[proofplan]
Let $L := \mathcal{O}_{\mathbb{CP}^n}(-1)$ be the tautological line subbundle of the product bundle $\mathbb{CP}^n \times \mathbb{C}^{n+1}$, so that $\mathcal{O}_{\mathbb{CP}^n}(1) = L^*$. The proof is the bundle-theoretic exact sequence obtained by dualizing the tautological line in the product vector bundle only in the first factor: tensor the quotient sequence $0 \to L \to \mathbb{CP}^n \times \mathbb{C}^{n+1} \to (\mathbb{CP}^n \times \mathbb{C}^{n+1})/L \to 0$ with $L^*$. The middle bundle becomes $\mathcal{O}(1)^{\oplus(n+1)}$, the left bundle becomes $\mathcal{O}$, and the right bundle is identified with $T\mathbb{CP}^n$ through the standard tangent-space description $T_{[\ell]}\mathbb{CP}^n \cong \operatorname{Hom}_{\mathbb{C}}(\ell,\mathbb{C}^{n+1}/\ell)$. We verify these identifications and the holomorphic exactness in affine charts.
[/proofplan]
[step:Define the tautological quotient sequence and tensor it by $L^*$]
Let
\begin{align*}
L := \mathcal{O}_{\mathbb{CP}^n}(-1) \subset \mathbb{CP}^n \times \mathbb{C}^{n+1}
\end{align*}
denote the tautological holomorphic line bundle, whose fiber over a point $[\ell] \in \mathbb{CP}^n$ is the one-dimensional complex subspace $\ell \subset \mathbb{C}^{n+1}$. Define
\begin{align*}
Q := (\mathbb{CP}^n \times \mathbb{C}^{n+1})/L
\end{align*}
to be the holomorphic quotient bundle. The inclusion of $L$ into the product bundle gives a short exact sequence of holomorphic vector bundles
\begin{align*}
0 \longrightarrow L \longrightarrow \mathbb{CP}^n \times \mathbb{C}^{n+1} \longrightarrow Q \longrightarrow 0.
\end{align*}
Since $L^* = \mathcal{O}_{\mathbb{CP}^n}(1)$ is a holomorphic line bundle, tensoring by $L^*$ is fiberwise an exact operation. Therefore we obtain a short exact sequence
\begin{align*}
0 \longrightarrow L^* \otimes L \longrightarrow L^* \otimes (\mathbb{CP}^n \times \mathbb{C}^{n+1}) \longrightarrow L^* \otimes Q \longrightarrow 0.
\end{align*}
[/step]
[step:Identify the first two tensor bundles with $\mathcal{O}$ and $\mathcal{O}(1)^{\oplus(n+1)}$]

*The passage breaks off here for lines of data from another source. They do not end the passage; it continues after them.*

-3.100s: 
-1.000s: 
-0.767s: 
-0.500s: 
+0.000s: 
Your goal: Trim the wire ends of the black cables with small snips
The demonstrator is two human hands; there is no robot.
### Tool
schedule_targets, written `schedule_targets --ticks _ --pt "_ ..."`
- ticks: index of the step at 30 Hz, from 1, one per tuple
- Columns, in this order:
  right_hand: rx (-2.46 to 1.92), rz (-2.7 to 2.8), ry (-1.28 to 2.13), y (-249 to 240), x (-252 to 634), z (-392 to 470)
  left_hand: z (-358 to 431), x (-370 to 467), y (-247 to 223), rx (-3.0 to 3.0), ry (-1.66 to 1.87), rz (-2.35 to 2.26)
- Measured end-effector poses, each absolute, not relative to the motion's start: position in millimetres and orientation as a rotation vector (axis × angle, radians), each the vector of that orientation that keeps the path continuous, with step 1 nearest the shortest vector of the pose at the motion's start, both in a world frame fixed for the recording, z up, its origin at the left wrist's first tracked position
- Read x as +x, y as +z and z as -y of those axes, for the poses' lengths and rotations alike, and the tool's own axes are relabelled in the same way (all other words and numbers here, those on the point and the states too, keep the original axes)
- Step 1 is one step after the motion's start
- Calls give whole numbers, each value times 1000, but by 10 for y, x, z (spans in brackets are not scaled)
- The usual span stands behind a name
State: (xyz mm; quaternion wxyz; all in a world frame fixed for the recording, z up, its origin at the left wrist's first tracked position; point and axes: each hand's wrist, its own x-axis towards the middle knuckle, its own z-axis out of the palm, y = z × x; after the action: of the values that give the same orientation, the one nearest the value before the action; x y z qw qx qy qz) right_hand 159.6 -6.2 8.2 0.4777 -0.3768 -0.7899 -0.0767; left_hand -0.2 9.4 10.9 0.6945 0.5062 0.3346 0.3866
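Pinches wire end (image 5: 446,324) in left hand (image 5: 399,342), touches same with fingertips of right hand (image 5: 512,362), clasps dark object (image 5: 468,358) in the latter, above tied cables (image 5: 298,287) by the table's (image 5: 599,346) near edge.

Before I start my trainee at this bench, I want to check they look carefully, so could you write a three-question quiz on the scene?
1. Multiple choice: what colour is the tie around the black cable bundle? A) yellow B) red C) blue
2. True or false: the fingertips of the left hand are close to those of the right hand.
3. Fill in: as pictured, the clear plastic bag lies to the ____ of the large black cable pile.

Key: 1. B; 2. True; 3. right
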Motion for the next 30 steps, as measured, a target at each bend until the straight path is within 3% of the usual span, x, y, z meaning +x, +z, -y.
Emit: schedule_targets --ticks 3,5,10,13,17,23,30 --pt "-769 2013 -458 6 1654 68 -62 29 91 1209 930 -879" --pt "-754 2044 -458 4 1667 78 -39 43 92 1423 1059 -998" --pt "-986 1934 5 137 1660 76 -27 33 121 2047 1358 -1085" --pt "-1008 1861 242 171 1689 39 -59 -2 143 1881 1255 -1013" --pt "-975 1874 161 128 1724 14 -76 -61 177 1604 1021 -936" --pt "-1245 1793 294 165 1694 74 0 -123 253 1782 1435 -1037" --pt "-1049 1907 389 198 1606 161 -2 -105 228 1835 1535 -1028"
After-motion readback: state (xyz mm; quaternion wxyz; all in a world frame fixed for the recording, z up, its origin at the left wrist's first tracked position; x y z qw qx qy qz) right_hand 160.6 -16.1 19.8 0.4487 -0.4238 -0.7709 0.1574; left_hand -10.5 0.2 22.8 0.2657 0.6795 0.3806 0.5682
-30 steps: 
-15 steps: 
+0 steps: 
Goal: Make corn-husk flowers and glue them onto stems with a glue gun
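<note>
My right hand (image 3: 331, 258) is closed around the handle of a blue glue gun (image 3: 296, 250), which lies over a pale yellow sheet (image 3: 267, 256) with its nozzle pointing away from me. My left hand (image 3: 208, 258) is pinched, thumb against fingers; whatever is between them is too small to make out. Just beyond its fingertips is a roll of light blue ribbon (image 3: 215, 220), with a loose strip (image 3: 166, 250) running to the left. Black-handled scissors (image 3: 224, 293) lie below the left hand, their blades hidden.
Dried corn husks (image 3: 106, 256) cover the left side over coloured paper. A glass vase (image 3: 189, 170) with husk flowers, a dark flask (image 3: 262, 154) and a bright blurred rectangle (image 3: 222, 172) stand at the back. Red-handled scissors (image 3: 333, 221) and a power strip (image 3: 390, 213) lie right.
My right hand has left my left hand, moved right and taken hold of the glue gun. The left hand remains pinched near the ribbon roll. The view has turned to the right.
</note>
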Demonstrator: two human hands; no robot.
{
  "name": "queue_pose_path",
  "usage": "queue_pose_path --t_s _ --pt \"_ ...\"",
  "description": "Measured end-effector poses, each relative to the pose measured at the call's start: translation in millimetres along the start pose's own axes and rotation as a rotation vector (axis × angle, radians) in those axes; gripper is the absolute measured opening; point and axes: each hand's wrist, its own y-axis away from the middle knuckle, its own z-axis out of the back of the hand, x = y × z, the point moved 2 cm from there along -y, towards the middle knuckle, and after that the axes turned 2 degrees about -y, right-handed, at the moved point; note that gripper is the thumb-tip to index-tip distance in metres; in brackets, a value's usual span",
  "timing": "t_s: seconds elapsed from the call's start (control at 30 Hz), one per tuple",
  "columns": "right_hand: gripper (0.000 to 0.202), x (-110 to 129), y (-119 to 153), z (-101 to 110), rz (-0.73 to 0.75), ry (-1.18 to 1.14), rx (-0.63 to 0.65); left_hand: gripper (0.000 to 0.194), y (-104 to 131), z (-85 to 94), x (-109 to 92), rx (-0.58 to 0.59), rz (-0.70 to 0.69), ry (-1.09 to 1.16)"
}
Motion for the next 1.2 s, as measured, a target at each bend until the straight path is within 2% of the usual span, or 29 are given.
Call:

The bundle $L^* \otimes L$ is canonically identified with $\mathcal{O}_{\mathbb{CP}^n}$ by the trace-contraction map from $L^*_{[\ell]} \otimes L_{[\ell]}$ to $\mathbb{C}$ that sends $\lambda \otimes v$ to $\lambda(v)$, where $[\ell] \in \mathbb{CP}^n$, $\lambda \in L^*_{[\ell]} = \ell^*$, and $v \in L_{[\ell]} = \ell$.
Let $(e_0,\dots,e_n)$ be the standard basis of $\mathbb{C}^{n+1}$. The product bundle decomposes as
\begin{align*}
\mathbb{CP}^n \times \mathbb{C}^{n+1} \cong \bigoplus_{i=0}^{n} \mathcal{O}_{\mathbb{CP}^n} e_i.
\end{align*}
Tensoring this decomposition by $L^*$ gives
\begin{align*}
L^* \otimes (\mathbb{CP}^n \times \mathbb{C}^{n+1}) \cong \bigoplus_{i=0}^{n} L^* \cong \mathcal{O}_{\mathbb{CP}^n}(1)^{\oplus(n+1)}.
\end{align*}
For each $0 \leq i \leq n$, let $Z_i \in H^0(\mathbb{CP}^n,L^*)$ denote the holomorphic section whose value at $[\ell]$ is the restriction to $\ell$ of the $i$-th coordinate functional on $\mathbb{C}^{n+1}$. Under these identifications, the map from $\mathcal{O}_{\mathbb{CP}^n}$ to $\mathcal{O}_{\mathbb{CP}^n}(1)^{\oplus(n+1)}$ is the one induced by the homogeneous coordinate sections $Z_0,\dots,Z_n$. Indeed, at $[\ell] \in \mathbb{CP}^n$, choose a nonzero vector $z = (z_0,\dots,z_n) \in \ell$ and choose $\lambda \in \ell^*$ satisfying $\lambda(z)=1$. The identity element of $\operatorname{End}_{\mathbb{C}}(\ell) \cong \ell^* \otimes \ell$ is $\lambda \otimes z$, and its image in $\ell^* \otimes \mathbb{C}^{n+1}$ is
\begin{align*}
\lambda \otimes z = \sum_{i=0}^{n} z_i(\lambda \otimes e_i).
\end{align*}
Thus its components are precisely the restrictions of the coordinate functionals $Z_i$ to $\ell$.
[guided]
The tensor sequence becomes the Euler sequence only after we identify its first two terms carefully. First, for each point $[\ell] \in \mathbb{CP}^n$, the fiber $L_{[\ell]}$ is the line $\ell$, and the fiber $L^*_{[\ell]}$ is its dual [vector space](/page/Vector%20Space) $\ell^*$. The [tensor product](/page/Tensor%20Product) $\ell^* \otimes \ell$ is naturally the vector space $\operatorname{End}_{\mathbb{C}}(\ell)$ by the map $\lambda \otimes v \mapsto (w \mapsto \lambda(w)v)$. Since $\ell$ is one-dimensional, $\operatorname{End}_{\mathbb{C}}(\ell)$ is canonically identified with $\mathbb{C}$ by sending an endomorphism to the scalar by which it acts. Equivalently, the trace-contraction map from $\ell^* \otimes \ell$ to $\mathbb{C}$ that sends $\lambda \otimes v$ to $\lambda(v)$ identifies $L^* \otimes L$ with the holomorphic line bundle $\mathcal{O}_{\mathbb{CP}^n}$.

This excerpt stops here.